## Work instruction
Return the listing in full. Keep each line exactly as it is.
──────── The data ────────
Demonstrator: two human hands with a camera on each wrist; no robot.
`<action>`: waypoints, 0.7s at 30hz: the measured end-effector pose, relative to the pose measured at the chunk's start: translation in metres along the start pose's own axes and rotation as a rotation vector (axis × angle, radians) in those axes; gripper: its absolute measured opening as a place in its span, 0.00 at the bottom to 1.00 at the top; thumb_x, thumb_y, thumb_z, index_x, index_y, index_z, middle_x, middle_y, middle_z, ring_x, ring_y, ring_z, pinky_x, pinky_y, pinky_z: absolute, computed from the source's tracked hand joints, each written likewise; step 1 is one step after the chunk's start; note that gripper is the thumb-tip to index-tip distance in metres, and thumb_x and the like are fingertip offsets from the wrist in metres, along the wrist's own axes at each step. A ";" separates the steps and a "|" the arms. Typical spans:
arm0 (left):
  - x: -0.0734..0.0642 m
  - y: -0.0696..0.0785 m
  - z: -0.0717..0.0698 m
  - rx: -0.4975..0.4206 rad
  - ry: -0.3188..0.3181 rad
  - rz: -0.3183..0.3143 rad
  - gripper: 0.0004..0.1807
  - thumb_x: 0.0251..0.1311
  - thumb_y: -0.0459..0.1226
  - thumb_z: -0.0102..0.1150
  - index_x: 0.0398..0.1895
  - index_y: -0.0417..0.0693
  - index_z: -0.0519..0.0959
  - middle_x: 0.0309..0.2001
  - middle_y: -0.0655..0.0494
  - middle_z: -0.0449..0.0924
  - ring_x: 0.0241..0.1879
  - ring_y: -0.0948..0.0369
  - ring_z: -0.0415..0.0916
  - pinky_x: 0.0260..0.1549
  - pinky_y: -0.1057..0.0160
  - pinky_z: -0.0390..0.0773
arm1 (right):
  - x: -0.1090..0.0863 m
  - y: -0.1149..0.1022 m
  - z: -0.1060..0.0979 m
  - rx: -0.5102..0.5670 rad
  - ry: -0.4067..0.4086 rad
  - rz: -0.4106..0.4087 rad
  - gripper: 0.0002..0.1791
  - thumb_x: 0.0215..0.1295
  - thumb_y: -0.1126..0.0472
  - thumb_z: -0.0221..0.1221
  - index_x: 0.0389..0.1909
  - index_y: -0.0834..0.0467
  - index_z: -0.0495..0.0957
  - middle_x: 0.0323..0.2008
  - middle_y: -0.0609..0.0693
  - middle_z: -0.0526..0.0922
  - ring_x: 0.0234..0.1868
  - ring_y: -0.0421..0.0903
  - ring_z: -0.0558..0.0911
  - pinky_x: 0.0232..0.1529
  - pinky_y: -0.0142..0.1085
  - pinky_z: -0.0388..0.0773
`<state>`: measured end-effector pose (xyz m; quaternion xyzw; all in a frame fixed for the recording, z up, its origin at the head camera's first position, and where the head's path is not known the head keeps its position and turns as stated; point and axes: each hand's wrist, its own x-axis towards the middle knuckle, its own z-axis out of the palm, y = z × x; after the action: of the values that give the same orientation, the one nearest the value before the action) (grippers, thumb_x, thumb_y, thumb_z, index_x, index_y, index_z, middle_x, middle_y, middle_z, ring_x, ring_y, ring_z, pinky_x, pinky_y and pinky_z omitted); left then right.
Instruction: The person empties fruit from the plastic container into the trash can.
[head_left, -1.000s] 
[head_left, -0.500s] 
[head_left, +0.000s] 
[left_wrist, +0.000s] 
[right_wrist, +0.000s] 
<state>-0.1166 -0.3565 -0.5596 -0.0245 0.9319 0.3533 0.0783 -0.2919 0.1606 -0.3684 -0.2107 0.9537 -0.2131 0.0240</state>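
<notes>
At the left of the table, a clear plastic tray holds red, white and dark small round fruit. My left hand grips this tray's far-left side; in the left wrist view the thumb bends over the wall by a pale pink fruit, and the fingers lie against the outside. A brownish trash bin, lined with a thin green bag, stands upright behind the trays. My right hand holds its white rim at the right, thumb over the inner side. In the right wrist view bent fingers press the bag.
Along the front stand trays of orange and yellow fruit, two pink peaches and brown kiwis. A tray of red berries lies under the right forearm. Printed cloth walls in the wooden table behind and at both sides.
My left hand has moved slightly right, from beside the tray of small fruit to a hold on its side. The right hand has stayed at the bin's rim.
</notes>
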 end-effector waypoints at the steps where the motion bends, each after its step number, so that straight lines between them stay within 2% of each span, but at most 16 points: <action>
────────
## Exercise solution
Demonstrator: two human hands with a camera on each wrist; no robot.
`<action>`: waypoints, 0.7s at 30hz: the measured end-effector pose, relative to the pose measured at the chunk's start: translation in metres along the start pose's own axes and rotation as a rotation vector (axis × angle, radians) in those axes; gripper: its absolute measured opening as a place in its span, 0.00 at the bottom to 1.00 at the top; thumb_x, thumb_y, thumb_z, index_x, index_y, index_z, middle_x, middle_y, middle_z, ring_x, ring_y, ring_z, pinky_x, pinky_y, pinky_z: absolute, computed from the source's tracked hand joints, each written likewise; step 1 is one step after the chunk's start; note that gripper is the thumb-tip to index-tip distance in metres, and thumb_x and the like are fingertip offsets from the wrist in metres, along the wrist's own axes at each step. A ";" separates the steps and a "|" the arms. Typical spans:
arm0 (left):
  - x: -0.0734..0.0642 m
  - y: -0.0696..0.0785 m
  - z: -0.0717..0.0698 m
  - rx: -0.4975..0.4206 rad
  - ry: -0.3188..0.3181 rad
  - rz: -0.3183..0.3143 rad
  - gripper: 0.0004..0.1807
  - thumb_x: 0.0251..0.1311
  - thumb_y: -0.0459..0.1226
  - thumb_z: -0.0102..0.1150
  - index_x: 0.0398..0.1895
  - index_y: -0.0417..0.0693
  - index_z: -0.0519..0.0959
  - middle_x: 0.0309..0.2001
  - middle_y: -0.0655..0.0494
  - middle_z: -0.0449..0.0924
  - ring_x: 0.0241..0.1879
  - ring_y: -0.0948..0.0369
  - ring_z: -0.0415..0.0916
  - pinky_x: 0.0260..0.1549
  - pinky_y: -0.1057..0.0160
  - pinky_z: -0.0390..0.0773
arm1 (right):
  - x: -0.1090..0.0863 m
  - y: -0.1149..0.1022 m
  - z: -0.1060..0.0979 m
  - rx: -0.5102..0.5670 rad
  - ry: -0.4067..0.4086 rad
  - rz: -0.4106..0.4087 rad
  - gripper: 0.0002..0.1791
  - thumb_x: 0.0215..0.1295
  - thumb_y: -0.1126..0.0472
  - thumb_z: -0.0221..0.1221
  - index_x: 0.0389..0.1909
  - index_y: -0.0834..0.0467
  - index_z: -0.0495..0.0957
  - middle_x: 0.0323..0.2008
  - middle_y: -0.0609..0.0693
  - middle_z: -0.0526..0.0922
  - ring_x: 0.0234..0.1868
  - ring_y: -0.0421..0.0903
  - ring_z: -0.0558..0.0911
  - pinky_x: 0.0232..0.1529
  - pinky_y: -0.0142..0.1085
  - pinky_z: -0.0388..0.0773
`<state>`: measured end-effector pose (xyz m; quaternion xyzw; all in a frame fixed for the recording, z up, its origin at the head camera's first position, and where the head's path is not known the head keeps its position and turns as stated; point and axes: each hand's wrist, its own x-axis towards the middle knuckle, its own z-axis out of the palm, y = z × x; after the action: of the values that give the same orientation, the one nearest the value before the action) (grippers, thumb_x, thumb_y, thumb_z, index_x, index_y, index_z, middle_x, middle_y, middle_z, ring_x, ring_y, ring_z, pinky_x, pinky_y and pinky_z omitted); left then right.
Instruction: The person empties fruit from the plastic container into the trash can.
[head_left, -1.000s] 
[head_left, -0.500s] 
[head_left, +0.000s] 
[left_wrist, +0.000s] 
[right_wrist, +0.000s] 
<state>-0.1166 -0.3565 -0.5596 -0.0245 0.9319 0.3533 0.0783 -0.2919 0.1606 -0.3684 -0.2107 0.9537 -0.2131 0.0240</state>
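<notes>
At the left of the table, a clear plastic tray holds red, white and dark small round fruit. My left hand grips this tray's far-left side; in the left wrist view the thumb bends over the wall by a pale pink fruit, and the fingers lie against the outside. A brownish trash bin, lined with a thin green bag, stands upright behind the trays. My right hand holds its white rim at the right, thumb over the inner side. In the right wrist view bent fingers press the bag.
Along the front stand trays of orange and yellow fruit, two pink peaches and brown kiwis. A tray of red berries lies under the right forearm. Printed cloth walls in the wooden table behind and at both sides.
My left hand has moved slightly right, from beside the tray of small fruit to a hold on its side. The right hand has stayed at the bin's rim.
</notes>
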 end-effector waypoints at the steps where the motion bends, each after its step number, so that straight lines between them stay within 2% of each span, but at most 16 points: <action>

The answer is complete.